— TASK REQUIREMENTS —
Please repeat the data shown below, word for word.
** DATA SHOWN follows **
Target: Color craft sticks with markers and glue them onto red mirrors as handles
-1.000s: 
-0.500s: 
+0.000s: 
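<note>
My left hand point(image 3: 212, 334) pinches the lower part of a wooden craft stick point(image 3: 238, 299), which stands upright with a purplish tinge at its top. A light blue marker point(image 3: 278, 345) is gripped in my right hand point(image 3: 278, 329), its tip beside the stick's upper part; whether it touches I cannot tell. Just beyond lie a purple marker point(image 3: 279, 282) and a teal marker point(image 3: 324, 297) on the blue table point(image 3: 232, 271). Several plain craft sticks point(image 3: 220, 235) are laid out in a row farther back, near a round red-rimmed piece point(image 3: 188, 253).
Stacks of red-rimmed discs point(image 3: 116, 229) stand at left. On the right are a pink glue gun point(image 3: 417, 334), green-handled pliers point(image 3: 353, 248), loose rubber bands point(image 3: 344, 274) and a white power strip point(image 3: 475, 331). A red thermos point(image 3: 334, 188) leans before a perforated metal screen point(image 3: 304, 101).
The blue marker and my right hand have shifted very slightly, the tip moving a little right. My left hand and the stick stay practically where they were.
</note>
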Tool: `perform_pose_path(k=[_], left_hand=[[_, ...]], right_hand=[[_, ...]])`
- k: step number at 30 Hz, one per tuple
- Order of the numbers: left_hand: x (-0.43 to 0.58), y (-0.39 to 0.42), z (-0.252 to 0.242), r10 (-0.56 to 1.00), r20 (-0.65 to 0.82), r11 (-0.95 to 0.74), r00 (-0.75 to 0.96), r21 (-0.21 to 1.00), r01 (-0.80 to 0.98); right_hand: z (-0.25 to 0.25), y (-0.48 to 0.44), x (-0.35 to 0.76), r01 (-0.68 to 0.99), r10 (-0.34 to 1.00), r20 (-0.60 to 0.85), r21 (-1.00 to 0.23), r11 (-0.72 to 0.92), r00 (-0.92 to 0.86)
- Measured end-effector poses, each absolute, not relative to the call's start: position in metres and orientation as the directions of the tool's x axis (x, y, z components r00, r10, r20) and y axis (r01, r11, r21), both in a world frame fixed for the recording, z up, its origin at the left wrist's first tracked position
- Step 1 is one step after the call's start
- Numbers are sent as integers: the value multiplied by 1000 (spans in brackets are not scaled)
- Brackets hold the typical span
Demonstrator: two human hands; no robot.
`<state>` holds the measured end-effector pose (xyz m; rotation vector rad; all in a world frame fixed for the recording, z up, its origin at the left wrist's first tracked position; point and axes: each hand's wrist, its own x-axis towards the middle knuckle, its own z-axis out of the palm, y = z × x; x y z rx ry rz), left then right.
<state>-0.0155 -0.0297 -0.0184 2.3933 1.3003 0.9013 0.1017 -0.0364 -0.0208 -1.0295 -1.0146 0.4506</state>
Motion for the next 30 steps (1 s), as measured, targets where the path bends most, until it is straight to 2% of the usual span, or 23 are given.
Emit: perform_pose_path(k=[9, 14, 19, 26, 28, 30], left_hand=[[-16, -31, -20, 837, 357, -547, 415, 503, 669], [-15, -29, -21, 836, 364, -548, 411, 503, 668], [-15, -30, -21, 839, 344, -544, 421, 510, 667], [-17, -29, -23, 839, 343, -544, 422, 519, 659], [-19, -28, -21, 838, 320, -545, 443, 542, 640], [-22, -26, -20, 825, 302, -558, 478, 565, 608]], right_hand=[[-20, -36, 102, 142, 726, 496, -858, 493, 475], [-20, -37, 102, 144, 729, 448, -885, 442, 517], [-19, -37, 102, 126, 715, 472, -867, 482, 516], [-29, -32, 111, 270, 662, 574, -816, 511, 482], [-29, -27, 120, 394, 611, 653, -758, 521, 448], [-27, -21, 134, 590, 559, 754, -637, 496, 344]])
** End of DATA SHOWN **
— ANSWER TO THIS TASK —
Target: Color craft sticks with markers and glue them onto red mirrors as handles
-1.000s: 
-0.500s: 
+0.000s: 
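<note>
My left hand point(image 3: 212, 334) pinches the lower part of a wooden craft stick point(image 3: 238, 299), which stands upright with a purplish tinge at its top. A light blue marker point(image 3: 278, 345) is gripped in my right hand point(image 3: 278, 329), its tip beside the stick's upper part; whether it touches I cannot tell. Just beyond lie a purple marker point(image 3: 279, 282) and a teal marker point(image 3: 324, 297) on the blue table point(image 3: 232, 271). Several plain craft sticks point(image 3: 220, 235) are laid out in a row farther back, near a round red-rimmed piece point(image 3: 188, 253).
Stacks of red-rimmed discs point(image 3: 116, 229) stand at left. On the right are a pink glue gun point(image 3: 417, 334), green-handled pliers point(image 3: 353, 248), loose rubber bands point(image 3: 344, 274) and a white power strip point(image 3: 475, 331). A red thermos point(image 3: 334, 188) leans before a perforated metal screen point(image 3: 304, 101).
The blue marker and my right hand have shifted very slightly, the tip moving a little right. My left hand and the stick stay practically where they were.
</note>
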Tool: `perform_pose_path(k=[_], left_hand=[[_, ...]], right_hand=[[_, ...]])`
- k: step number at 30 Hz, one per tuple
- Order of the numbers: left_hand: x (-0.43 to 0.58), y (-0.39 to 0.42), z (-0.252 to 0.242), r10 (-0.56 to 1.00), r20 (-0.65 to 0.82), r11 (-0.95 to 0.74), r00 (-0.75 to 0.96), r21 (-0.21 to 1.00), r01 (-0.80 to 0.98); right_hand: z (-0.25 to 0.25), y (-0.48 to 0.44), x (-0.35 to 0.76), r01 (-0.68 to 0.99), r10 (-0.34 to 1.00), r20 (-0.60 to 0.85), r21 (-1.00 to 0.23), r11 (-0.72 to 0.92), r00 (-0.92 to 0.86)
- Measured end-effector poses, each absolute, not relative to the call's start: position in metres and orientation as the directions of the tool's x axis (x, y, z components r00, r10, r20) and y axis (r01, r11, r21), both in a world frame fixed for the recording, z up, its origin at the left wrist's first tracked position
- Step 1 is one step after the call's start
- Numbers are sent as integers: the value multiplied by 1000 (spans in brackets are not scaled)
- Brackets hold the typical span
Demonstrator: two human hands; no robot.
`<state>` holds the measured end-effector pose (xyz m; rotation vector rad; all in a world frame fixed for the recording, z up, its origin at the left wrist's first tracked position; point and axes: each hand's wrist, its own x-axis towards the middle knuckle, its own z-axis out of the palm, y = z × x; x y z rx ry rz), left then right.
<state>-0.0155 -0.0297 -0.0184 2.3933 1.3003 0.9013 0.1017 -0.0364 -0.0208 -1.0295 -1.0146 0.4506</state>
Motion for the next 30 steps (1 s), as measured, targets where the path bends most, until it is straight to 2% of the usual span, or 23 are given.
Emit: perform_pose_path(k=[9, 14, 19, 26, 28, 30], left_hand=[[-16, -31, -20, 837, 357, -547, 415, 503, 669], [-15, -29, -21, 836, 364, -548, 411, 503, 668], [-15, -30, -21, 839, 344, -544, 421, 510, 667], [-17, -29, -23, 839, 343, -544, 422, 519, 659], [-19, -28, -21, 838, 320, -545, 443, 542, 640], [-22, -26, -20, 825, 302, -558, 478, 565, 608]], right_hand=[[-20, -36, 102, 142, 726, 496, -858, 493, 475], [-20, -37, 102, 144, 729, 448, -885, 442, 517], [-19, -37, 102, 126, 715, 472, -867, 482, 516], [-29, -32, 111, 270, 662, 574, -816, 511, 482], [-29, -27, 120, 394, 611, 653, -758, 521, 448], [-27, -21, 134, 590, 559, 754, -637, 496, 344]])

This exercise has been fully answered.